Anonymous coordinated a second phase with small protests outside the Parliament House in Canberra and in major cities throughout Australia on 20 February. Additional demonstrations were held at some of the country's embassies overseas. The organizers called the follow-up protests "Project Freeweb" to differentiate them from the criticised cyber attacks.

Several supporters of the attack later said on a messageboard that taking down websites was not enough to convince the government to back down on the web filtering policy and called for violence. Others disagreed with such actions and proposed launching an additional attack on a popular government site. A spokesman for Electronic Frontiers Australia said he believed there was no real intention or capacity to follow through with any of the violent threats.

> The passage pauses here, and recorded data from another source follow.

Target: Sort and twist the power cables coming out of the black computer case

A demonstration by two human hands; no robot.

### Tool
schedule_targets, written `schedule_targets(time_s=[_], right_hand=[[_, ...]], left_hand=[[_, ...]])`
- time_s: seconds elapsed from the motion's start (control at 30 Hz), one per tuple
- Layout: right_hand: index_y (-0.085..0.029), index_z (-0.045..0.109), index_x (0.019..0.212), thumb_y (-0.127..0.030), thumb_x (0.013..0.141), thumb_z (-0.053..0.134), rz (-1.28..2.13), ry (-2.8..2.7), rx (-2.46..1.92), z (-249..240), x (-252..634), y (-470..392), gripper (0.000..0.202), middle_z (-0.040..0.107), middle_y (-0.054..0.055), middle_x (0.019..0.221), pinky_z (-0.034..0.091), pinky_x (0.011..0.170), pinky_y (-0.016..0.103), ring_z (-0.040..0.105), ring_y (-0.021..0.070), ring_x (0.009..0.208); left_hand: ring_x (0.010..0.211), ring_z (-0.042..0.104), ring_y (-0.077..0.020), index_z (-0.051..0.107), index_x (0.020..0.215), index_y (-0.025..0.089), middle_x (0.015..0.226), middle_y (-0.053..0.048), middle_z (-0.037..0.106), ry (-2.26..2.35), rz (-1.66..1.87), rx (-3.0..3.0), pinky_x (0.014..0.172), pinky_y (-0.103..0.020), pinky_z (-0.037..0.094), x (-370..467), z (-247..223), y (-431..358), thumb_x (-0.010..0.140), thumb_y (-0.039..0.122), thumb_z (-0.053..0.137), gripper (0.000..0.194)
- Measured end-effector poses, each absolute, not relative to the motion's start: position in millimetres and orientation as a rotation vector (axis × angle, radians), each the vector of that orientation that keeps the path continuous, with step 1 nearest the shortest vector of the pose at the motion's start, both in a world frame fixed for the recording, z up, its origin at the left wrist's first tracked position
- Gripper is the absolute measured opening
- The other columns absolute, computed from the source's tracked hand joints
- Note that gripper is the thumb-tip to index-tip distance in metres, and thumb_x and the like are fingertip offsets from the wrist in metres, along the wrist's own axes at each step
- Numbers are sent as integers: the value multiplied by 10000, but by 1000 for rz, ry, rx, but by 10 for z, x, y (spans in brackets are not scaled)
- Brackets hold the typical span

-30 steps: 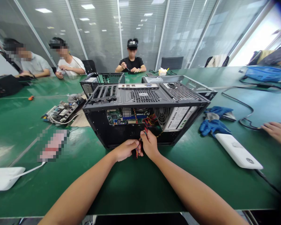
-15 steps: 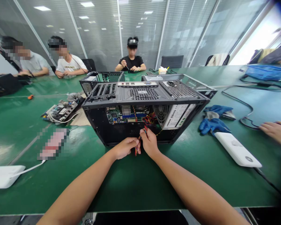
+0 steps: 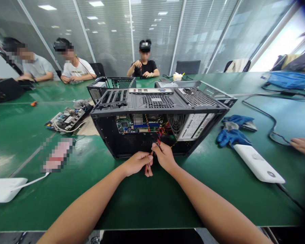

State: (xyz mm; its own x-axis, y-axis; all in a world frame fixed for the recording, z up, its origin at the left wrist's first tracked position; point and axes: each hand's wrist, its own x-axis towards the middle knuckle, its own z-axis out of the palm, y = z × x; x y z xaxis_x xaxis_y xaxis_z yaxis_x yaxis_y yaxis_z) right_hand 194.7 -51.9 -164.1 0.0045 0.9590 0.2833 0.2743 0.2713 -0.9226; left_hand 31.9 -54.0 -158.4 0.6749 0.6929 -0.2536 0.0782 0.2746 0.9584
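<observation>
Head view: left hand (image 3: 136, 163) and right hand (image 3: 163, 156) are both pinched on the red/black/yellow cable bundle (image 3: 157, 137), right at the open side of the black PC case (image 3: 157, 117). Bundle runs up from the hands into the case, toward the motherboard (image 3: 132, 124). Case lies on the green table (image 3: 147, 200). Blue gloves (image 3: 232, 130) and a white power bank (image 3: 258, 164) sit to the right; a co-worker's hand (image 3: 303, 145) rests at the far right edge.
</observation>
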Motion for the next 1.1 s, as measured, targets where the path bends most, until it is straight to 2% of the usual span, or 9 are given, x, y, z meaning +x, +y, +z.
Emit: schedule_targets(time_s=[0.17, 0.3, 0.43, 0.57, 0.77, 1.1], right_hand=[[-180, 590, 701, -521, 863, 513, 998, -1479, -1131, -1559, 1990, -534, 386, 558, -2, 569, 419, 544, 267, 531, 136, 532], [-165, 614, 733, -561, 820, 559, 1210, -1427, -1085, -1556, 2005, -547, 408, 548, -14, 544, 355, 472, 240, 459, 102, 470], [-145, 619, 769, -552, 802, 586, 1396, -1303, -1083, -1621, 1992, -573, 409, 532, -30, 538, 277, 426, 213, 394, 68, 426], [-136, 626, 812, -528, 802, 597, 1457, -1227, -1081, -1686, 1962, -591, 393, 550, -29, 558, 275, 421, 208, 413, 65, 426], [-141, 624, 824, -520, 808, 603, 1475, -1235, -1046, -1713, 1942, -592, 379, 564, -27, 572, 318, 442, 217, 450, 73, 442], [-153, 612, 783, -507, 807, 608, 1444, -1234, -1035, -1734, 1906, -599, 355, 557, -32, 565, 333, 448, 226, 446, 76, 442]], left_hand=[[500, 652, -176, 496, 743, 149, 546, -41, 632, 720, 439, 1210, 464, -245, 501, 262, -1524, -577, 827, 619, 551, 481], [440, 606, -139, 497, 747, 159, 581, -18, 636, 806, 408, 1338, 449, -239, 478, 238, -1475, -586, 837, 593, 546, 446], [445, 589, -121, 516, 722, 170, 550, 2, 616, 957, 433, 1770, 489, -219, 449, 206, -1434, -596, 918, 434, 468, 332], [465, 578, -112, 553, 740, 178, 551, 11, 626, 1024, 431, 2156, 532, -210, 419, 168, -1419, -602, 943, 323, 412, 286], [507, 594, -116, 542, 747, 179, 553, 18, 620, 1016, 406, 2023, 568, -206, 440, 148, -1462, -583, 940, 307, 400, 273], [516, 591, -122, 551, 753, 169, 553, 15, 619, 968, 392, 1850, 577, -220, 442, 108, -1563, -532, 922, 386, 442, 296]])
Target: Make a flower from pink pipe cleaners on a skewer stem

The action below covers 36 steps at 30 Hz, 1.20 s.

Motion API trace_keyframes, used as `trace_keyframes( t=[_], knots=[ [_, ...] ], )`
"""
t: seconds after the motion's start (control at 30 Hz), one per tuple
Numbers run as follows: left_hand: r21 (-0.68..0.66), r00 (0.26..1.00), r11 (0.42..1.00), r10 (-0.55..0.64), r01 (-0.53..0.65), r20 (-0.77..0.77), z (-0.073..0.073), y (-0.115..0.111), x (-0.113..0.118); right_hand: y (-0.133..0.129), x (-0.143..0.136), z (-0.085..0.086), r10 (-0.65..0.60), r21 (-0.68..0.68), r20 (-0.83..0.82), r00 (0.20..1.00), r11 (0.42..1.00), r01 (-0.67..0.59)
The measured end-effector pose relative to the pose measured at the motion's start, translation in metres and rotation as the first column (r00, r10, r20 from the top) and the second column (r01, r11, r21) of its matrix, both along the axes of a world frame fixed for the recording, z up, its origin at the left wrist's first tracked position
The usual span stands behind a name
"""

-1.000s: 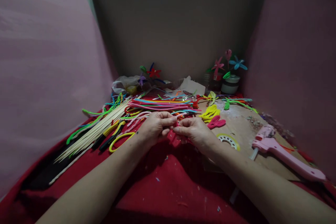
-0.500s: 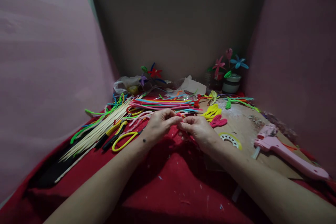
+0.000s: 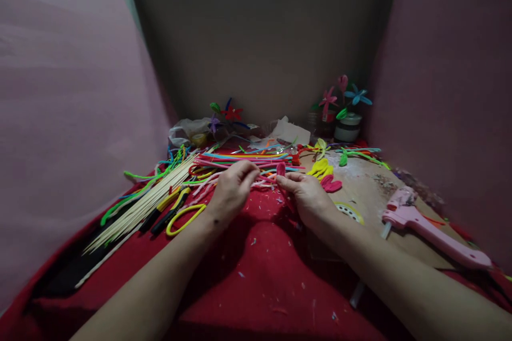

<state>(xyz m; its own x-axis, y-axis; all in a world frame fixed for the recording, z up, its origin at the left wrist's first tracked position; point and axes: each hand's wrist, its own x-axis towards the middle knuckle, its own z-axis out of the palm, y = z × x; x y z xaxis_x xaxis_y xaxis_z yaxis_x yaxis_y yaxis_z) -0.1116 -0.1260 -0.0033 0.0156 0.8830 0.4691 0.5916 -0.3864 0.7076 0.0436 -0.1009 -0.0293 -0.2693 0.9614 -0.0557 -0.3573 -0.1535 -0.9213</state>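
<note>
My right hand (image 3: 310, 194) pinches a dark pink pipe cleaner (image 3: 281, 170) between thumb and fingertips. A bent loop of it stands up above the thumb, and more of it hangs below the fingers. To its left, a small gap away, is my left hand (image 3: 235, 186) with thumb and fingers pressed together. What those fingers hold, if anything, is hidden. A pink strand shows between the hands, but I cannot tell whether it belongs to the held piece. Just past my fingers lies a bundle of coloured pipe cleaners (image 3: 248, 160). Folded yellow pipe cleaners (image 3: 319, 169) and pink petal loops (image 3: 331, 184) lie beyond my right hand.
Left on the red cloth (image 3: 256, 287) are wooden sticks (image 3: 140, 205), yellow-black pliers (image 3: 173, 208) and yellow-handled scissors (image 3: 186, 219). At right, a pink glue gun (image 3: 434, 232) and a tape roll (image 3: 349, 213) lie on cardboard (image 3: 372, 197). Pipe-cleaner flowers (image 3: 358, 95) stand behind.
My hands have moved apart, the left one drawing back to the left. The dark pink loop now shows upright in my right hand. The view has shifted slightly.
</note>
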Motion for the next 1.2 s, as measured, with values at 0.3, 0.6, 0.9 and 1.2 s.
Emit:
trace_keyframes(
  t=[0.3,0.6,0.9,1.2],
  knots=[
    [-0.404,0.622,0.733,-0.034,0.548,0.782,-0.014,0.000,0.021,0.000,-0.003,-0.002,-0.019,-0.023,-0.267,0.963,1.000,0.014],
    [-0.433,0.688,0.722,-0.081,0.539,0.721,-0.017,-0.005,0.028,-0.005,-0.004,-0.007,-0.010,0.084,-0.101,0.995,0.996,0.019],
    [-0.450,0.921,0.859,-0.062,0.245,0.384,0.002,-0.009,0.022,-0.007,-0.002,0.000,-0.071,0.161,0.116,0.991,0.986,0.051],
    [-0.265,0.983,0.961,-0.026,0.074,0.180,0.004,-0.006,0.015,-0.006,-0.002,-0.001,0.011,0.164,0.147,0.989,0.986,-0.036]
  ],
)
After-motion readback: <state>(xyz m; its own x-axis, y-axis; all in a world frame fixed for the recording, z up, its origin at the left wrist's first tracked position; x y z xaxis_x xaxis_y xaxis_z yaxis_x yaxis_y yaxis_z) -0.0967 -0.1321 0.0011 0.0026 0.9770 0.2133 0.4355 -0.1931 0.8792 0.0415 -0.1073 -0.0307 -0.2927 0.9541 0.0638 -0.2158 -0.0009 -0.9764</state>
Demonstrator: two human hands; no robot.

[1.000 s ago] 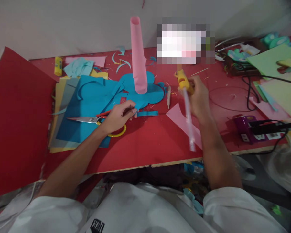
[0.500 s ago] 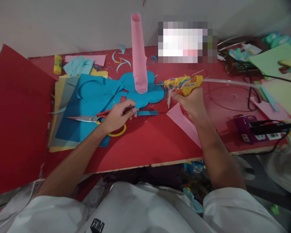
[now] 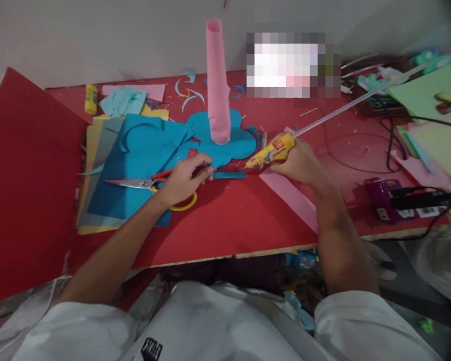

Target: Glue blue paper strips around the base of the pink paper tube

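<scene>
My right hand [image 3: 300, 163] grips a yellow glue gun [image 3: 271, 152] with a long clear glue stick [image 3: 357, 100] sticking out behind it. Its nozzle points down-left at the end of a narrow blue paper strip [image 3: 229, 175] on the red table [image 3: 225, 225]. My left hand [image 3: 186, 179] pinches the strip's other end, resting over scissors [image 3: 143, 184] with red and yellow handles. A pink paper tube [image 3: 217, 82] stands upright on a blue cloud-shaped cutout [image 3: 225, 143] just beyond.
A stack of blue, grey and yellow sheets [image 3: 108, 170] lies at left, beside a large red board [image 3: 26, 180]. A pink sheet [image 3: 293, 198] lies under my right wrist. A purple power strip [image 3: 394, 203] with black cables sits at right, green sheets [image 3: 432, 115] behind it. A yellow glue stick [image 3: 90, 99] lies far left.
My right hand swung the glue gun from upright, turned it level, then lowered it leftward so the nozzle meets the blue strip. My left hand stayed put.
</scene>
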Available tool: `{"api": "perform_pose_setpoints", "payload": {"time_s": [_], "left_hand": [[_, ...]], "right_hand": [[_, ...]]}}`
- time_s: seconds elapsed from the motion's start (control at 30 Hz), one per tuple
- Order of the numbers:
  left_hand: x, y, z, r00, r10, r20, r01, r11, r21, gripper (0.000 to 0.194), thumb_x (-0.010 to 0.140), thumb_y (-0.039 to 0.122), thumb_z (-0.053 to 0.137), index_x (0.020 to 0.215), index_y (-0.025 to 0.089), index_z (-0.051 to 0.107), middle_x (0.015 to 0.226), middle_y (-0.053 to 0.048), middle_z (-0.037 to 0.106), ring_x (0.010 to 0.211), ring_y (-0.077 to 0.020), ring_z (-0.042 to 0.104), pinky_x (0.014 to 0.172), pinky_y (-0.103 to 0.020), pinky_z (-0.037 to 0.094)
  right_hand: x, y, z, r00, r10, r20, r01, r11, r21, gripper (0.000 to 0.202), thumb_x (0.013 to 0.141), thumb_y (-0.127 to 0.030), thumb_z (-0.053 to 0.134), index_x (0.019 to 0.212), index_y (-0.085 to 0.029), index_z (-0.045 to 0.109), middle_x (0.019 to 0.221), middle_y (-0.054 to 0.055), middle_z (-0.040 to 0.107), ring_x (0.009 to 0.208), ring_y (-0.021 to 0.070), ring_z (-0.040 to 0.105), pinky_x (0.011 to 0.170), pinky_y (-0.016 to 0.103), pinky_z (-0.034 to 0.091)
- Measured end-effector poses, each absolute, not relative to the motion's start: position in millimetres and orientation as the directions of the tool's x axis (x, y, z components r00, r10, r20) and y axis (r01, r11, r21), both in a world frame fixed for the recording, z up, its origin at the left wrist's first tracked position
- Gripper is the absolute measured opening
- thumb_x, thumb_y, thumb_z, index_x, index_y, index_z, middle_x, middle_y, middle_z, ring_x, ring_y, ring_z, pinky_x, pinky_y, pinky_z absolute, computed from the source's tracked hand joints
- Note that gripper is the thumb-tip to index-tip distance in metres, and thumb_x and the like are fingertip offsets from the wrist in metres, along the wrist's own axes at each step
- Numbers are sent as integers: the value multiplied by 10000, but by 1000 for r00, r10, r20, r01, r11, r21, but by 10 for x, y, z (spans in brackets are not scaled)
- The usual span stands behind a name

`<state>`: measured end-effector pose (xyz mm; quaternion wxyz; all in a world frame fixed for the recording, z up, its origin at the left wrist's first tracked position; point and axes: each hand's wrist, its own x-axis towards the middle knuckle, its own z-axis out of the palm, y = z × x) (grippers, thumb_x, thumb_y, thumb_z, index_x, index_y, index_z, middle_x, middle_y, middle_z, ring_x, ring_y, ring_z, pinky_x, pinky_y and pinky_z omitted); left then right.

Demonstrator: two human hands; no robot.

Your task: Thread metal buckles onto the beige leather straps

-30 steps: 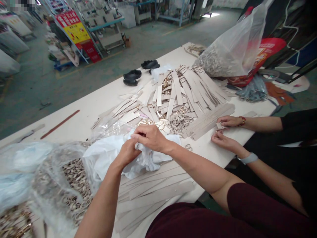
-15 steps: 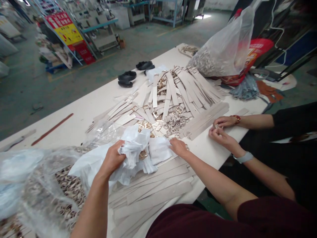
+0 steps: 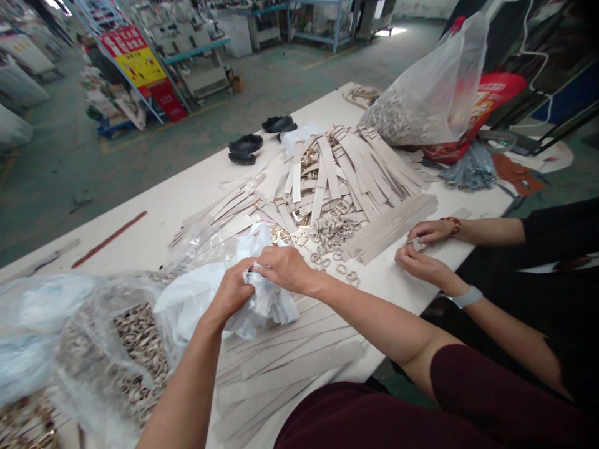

The attack also resulted in criticism of Australia's terrorism laws from The University of New South Wales Law Journal. One writer wrote that the provisions leave "no place for legitimate acts of online protest, or at least sets the penalty far too high for relatively minor cyber-vandalism".

An Australian teenager was charged with four counts of inciting other hackers to impair electronic communications and two of unauthorised access to restricted data for his role in the attack. He was ordered to pay a bond instead of being convicted after pleading guilty and showing good behaviour.

In July 2010, Conroy delayed implementing the plan pending a 12-month review into how refused classification content was rated. The proposal did not go forward due to the opposition from The Coalition and the Greens. Internet service providers Telstra and Optus have both agreed to voluntarily block some content.